Empresas y Agricultores Unidos

La agricultura es el segundo sector más importante de empleo en el planeta y da trabajo a más de mil millones de personas. Sin embargo, para los trabajadores, la agricultura sigue siendo una actividad en la que no se garantizan los derechos fundamentales. En los países en vía de desarrollo es muy común el trabajo infantil, éste se traduce en la imposibilidad de continuar los estudios, muchos de estos niños no logran terminar ni siquiera la educación primaria.
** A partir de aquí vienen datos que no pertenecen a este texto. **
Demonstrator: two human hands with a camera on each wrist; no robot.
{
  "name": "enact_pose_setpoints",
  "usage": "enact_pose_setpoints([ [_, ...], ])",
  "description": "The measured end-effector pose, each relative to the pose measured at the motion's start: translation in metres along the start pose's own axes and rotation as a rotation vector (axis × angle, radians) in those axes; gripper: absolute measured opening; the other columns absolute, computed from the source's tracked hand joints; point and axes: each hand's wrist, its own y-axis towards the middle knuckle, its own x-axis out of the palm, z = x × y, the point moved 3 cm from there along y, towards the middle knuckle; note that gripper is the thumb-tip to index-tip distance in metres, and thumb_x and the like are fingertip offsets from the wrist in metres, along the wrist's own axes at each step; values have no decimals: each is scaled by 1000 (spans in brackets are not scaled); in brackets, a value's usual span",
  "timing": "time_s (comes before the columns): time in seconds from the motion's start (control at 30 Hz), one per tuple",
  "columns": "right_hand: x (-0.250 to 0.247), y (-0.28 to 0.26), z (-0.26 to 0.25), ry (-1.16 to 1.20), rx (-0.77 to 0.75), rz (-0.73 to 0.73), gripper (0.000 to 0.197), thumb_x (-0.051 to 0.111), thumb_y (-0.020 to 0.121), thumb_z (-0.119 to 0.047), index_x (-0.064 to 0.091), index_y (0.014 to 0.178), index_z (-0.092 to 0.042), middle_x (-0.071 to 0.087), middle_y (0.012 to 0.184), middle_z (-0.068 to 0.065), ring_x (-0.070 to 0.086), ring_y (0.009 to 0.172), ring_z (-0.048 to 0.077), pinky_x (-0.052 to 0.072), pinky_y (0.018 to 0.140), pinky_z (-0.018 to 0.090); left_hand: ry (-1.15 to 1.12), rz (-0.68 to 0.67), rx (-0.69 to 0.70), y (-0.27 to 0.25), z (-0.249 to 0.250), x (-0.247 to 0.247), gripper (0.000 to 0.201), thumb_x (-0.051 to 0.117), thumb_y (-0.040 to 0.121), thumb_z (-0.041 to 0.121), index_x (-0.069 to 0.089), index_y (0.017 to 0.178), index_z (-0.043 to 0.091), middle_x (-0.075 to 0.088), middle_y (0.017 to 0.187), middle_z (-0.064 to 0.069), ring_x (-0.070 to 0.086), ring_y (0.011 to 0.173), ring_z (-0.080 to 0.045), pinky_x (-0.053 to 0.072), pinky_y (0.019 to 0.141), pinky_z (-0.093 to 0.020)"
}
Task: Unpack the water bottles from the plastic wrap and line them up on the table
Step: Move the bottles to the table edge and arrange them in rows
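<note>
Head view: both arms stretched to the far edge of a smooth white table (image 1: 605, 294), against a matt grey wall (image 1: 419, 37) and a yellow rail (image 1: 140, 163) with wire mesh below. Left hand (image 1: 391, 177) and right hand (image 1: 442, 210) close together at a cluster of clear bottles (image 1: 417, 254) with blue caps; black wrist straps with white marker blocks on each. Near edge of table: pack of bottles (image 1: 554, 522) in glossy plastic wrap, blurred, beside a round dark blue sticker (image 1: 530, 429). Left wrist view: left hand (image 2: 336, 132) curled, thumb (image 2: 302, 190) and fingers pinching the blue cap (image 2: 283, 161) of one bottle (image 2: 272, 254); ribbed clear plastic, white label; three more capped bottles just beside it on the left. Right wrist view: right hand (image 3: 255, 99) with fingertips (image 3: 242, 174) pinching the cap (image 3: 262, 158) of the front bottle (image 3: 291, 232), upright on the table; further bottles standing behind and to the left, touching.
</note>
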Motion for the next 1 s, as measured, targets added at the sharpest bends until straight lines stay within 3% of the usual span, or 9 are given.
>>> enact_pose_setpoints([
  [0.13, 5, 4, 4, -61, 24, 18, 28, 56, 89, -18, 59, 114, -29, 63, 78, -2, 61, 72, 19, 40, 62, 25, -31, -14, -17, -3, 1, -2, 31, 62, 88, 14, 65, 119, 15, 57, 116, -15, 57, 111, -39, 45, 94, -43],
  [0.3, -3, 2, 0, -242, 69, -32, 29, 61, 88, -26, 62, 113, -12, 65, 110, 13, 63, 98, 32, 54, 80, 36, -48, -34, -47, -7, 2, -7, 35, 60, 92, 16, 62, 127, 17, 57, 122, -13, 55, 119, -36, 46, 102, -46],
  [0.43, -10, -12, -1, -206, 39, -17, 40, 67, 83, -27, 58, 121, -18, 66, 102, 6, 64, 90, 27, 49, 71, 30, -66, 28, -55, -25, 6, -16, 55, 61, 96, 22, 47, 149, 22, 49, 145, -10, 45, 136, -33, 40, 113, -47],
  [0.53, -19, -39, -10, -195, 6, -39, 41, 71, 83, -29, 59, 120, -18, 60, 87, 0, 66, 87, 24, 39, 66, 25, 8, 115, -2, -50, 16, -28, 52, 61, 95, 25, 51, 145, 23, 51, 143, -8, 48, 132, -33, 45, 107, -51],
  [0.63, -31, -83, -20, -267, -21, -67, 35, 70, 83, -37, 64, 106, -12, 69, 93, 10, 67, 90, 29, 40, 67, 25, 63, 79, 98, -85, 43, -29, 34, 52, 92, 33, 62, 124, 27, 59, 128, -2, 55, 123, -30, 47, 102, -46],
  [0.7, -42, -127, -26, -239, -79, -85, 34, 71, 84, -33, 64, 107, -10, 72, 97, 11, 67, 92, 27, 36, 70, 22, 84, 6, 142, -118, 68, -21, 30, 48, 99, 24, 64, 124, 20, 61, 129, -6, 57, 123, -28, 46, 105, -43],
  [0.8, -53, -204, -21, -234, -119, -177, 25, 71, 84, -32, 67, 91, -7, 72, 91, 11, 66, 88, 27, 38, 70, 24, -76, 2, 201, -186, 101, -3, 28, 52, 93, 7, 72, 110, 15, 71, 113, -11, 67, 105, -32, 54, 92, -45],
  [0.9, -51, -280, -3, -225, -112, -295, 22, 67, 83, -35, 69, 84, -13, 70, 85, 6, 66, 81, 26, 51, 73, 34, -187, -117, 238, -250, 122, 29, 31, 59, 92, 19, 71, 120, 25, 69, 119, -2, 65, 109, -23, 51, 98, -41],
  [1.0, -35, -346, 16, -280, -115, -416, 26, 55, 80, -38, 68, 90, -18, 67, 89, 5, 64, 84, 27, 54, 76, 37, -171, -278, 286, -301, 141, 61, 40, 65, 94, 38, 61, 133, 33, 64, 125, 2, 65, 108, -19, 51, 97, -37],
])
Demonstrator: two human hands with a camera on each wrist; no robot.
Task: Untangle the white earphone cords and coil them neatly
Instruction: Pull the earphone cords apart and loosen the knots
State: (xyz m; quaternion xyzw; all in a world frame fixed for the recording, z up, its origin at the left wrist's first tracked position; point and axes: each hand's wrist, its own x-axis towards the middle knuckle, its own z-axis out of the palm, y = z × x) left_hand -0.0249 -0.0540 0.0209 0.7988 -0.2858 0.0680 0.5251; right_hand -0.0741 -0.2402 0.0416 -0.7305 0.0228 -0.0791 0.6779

Para las empresas del sector agroalimentario con relaciones comerciales en todo el mundo, es fundamental tomar medidas para proteger los derechos de los trabajadores en toda la cadena de producción, adoptando nuevas buenas prácticas que deben ser compartidas con los proveedores. Algunos elementos primordiales son: la promoción de la salud y de la seguridad en el trabajo; un salario mínimo digno; el respeto del derecho a solicitar condiciones de trabajo mejores y a obtener protección en caso de que existan controversias. Invertir en los derechos de los trabajadores – como se afirma en el informe de Oxfam Better Jobs, Better Supply Chains – permite a las empresas comprender las expectativas de los clientes, de los consumidores y de los inversionistas, así como tener un impacto positivo en su reputación.